归纳偏差是机器学习中最重要的主题之一，它与大多数与机器学习有关的讨论都相关，但是对于本博客而言，这是必不可少的。归纳偏见是指学习者对其输入和输出之间的关系所作的一组假设，这有助于防止学习者形成一些(希望是不希望的)假设。 All models we use today have some level of inductive bias, which is required to be useful. However, if the assumptions do not adequately match the problem, the model may not work well. Some views of conventional regularization methods frame them as an inductive bias for simple functions (Occam's razor).

For example:

例如：

If a learner assumes a simple relationship between input and output when the actual relationship is complex, it may lead to underfitting (poor performance on training data)
If a learner assumes a simple relationship between input and output when the actual relationship is complex, it may lead to underfitting (poor performance on training data)
If a learner assumes a complex relationship when the actual relationship is simple, it may lead to overfitting (poor performance on held-out test data)
If a learner assumes a complex relationship when the actual relationship is simple, it may lead to overfitting (poor performance on held-out test data)
If a learner assumes a relationship holds across changes in distribution when it doesn’t, it may make the model vulnerable to changes in the input distribution (poor performance on new-distribution test set)
If a learner assumes a relationship holds across changes in distribution when it doesn't, it may make the model vulnerable to changes in the input distribution (poor performance on new-distribution test set)

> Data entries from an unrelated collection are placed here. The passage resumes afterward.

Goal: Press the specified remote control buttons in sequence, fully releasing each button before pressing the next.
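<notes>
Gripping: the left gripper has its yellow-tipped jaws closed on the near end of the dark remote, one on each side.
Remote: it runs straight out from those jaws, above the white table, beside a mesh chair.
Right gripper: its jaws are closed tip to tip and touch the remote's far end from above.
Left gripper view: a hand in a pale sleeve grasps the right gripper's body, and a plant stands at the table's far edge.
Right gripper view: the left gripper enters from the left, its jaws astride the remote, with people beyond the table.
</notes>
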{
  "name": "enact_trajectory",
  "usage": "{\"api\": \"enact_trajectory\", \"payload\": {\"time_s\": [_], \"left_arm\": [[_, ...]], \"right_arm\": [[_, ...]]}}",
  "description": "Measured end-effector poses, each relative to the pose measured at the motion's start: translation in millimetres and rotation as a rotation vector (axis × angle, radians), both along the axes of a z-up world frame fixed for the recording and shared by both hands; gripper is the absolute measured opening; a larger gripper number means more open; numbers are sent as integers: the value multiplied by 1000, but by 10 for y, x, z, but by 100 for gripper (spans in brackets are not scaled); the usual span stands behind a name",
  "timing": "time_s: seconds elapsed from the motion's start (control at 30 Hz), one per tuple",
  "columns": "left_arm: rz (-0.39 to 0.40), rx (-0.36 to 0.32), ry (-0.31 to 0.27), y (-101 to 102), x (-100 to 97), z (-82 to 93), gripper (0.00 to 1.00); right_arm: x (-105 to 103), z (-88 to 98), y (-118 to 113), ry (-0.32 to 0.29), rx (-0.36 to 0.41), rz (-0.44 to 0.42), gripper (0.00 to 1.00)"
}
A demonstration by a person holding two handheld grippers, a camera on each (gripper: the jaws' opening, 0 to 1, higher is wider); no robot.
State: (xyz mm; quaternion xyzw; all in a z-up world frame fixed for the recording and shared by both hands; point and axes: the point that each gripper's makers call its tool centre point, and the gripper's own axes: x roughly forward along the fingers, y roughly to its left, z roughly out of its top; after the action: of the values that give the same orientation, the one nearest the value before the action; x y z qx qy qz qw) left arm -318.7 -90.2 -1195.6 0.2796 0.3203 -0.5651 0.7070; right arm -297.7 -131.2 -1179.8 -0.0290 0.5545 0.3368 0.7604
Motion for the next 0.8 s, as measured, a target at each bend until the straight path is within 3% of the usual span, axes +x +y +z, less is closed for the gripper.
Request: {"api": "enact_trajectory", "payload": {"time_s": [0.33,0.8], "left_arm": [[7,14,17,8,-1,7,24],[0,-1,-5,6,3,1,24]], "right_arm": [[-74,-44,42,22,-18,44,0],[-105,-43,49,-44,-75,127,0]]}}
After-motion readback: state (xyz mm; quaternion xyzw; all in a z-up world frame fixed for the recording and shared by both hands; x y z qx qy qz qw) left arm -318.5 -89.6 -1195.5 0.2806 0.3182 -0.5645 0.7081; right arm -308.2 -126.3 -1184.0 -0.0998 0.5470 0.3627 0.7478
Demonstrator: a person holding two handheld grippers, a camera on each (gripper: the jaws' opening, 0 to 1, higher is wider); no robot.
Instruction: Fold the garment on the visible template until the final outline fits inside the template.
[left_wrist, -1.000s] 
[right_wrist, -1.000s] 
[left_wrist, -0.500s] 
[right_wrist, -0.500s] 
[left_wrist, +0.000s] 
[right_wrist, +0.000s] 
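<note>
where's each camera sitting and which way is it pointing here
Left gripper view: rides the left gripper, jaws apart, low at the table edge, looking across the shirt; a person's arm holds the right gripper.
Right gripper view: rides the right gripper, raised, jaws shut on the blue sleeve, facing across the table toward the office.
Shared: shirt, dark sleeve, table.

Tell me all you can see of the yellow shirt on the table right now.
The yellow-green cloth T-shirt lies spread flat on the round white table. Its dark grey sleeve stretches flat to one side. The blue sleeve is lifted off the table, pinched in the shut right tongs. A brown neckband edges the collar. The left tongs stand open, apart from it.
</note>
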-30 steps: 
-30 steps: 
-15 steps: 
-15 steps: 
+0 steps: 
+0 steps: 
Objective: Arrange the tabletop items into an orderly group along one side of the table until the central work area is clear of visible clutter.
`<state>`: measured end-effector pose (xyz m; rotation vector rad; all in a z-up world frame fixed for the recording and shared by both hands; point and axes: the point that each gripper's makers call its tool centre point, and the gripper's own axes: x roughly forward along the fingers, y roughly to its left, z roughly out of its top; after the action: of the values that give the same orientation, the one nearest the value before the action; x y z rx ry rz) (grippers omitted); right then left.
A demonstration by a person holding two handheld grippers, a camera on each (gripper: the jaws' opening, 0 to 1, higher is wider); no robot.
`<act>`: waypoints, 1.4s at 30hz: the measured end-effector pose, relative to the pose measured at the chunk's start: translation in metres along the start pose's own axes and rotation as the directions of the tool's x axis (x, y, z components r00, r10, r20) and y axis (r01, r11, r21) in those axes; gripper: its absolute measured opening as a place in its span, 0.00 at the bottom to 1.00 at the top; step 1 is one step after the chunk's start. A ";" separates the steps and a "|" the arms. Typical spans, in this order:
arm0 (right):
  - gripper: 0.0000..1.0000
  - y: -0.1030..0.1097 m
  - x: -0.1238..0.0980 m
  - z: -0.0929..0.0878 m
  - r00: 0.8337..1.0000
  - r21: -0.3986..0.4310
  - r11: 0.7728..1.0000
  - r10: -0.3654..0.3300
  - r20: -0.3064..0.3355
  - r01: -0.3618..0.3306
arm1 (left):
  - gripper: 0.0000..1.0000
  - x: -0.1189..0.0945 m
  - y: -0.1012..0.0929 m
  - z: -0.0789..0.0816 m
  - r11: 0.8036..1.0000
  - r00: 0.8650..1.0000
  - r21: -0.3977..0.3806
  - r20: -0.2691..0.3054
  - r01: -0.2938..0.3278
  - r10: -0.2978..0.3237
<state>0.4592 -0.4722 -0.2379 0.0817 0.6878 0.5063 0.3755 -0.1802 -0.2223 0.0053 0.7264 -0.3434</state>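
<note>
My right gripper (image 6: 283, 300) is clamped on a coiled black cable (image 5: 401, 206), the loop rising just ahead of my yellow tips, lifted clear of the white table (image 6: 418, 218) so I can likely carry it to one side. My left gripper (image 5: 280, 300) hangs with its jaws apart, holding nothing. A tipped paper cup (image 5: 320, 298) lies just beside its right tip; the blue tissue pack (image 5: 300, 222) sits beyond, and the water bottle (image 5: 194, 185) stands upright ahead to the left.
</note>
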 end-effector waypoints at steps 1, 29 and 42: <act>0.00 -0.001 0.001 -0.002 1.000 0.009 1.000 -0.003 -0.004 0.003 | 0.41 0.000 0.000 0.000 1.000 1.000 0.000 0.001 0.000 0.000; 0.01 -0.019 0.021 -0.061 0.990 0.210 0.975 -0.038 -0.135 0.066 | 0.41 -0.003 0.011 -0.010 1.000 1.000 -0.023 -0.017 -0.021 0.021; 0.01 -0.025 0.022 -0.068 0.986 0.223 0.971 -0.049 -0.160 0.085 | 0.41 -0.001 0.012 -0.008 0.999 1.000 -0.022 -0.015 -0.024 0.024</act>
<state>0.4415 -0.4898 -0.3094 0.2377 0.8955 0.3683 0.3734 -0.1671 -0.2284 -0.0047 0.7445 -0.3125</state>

In the next section, I’ll review generalization: the final prerequisite for a discussion of covariate shift.

In the next section, I'll review generalization: the final prerequisite for a discussion of covariate shift.

A review of generalization (A review of generalization)

Generalization is a fundamental concept in machine learning, but to understand a model’s performance under covariate shift it helps to know how covariate shift is different from performance on an out-of-sample test set (a common way to estimate generalization).

Generalization is a fundamental concept in machine learning, but to understand a model's performance under covariate shift it helps to know how covariate shift is different from performance on an out-of-sample test set (a common way to estimate generalization).

Classification models are usually created by training a model on a set of labeled samples. Given this data, it is trivial to create a (non-parametric) model that performs flawlessly on its training data: for each input that is in the dataset, return the label for that input (memorization). For each input that is not in the dataset, return some arbitrary label. While this model performs perfectly well on the training data, it probably won’t do better than random guessing on any other data. Given we usually want to label other data, we need a way to distinguish between two models that have perfect training accuracy, but different accuracy on unseen data.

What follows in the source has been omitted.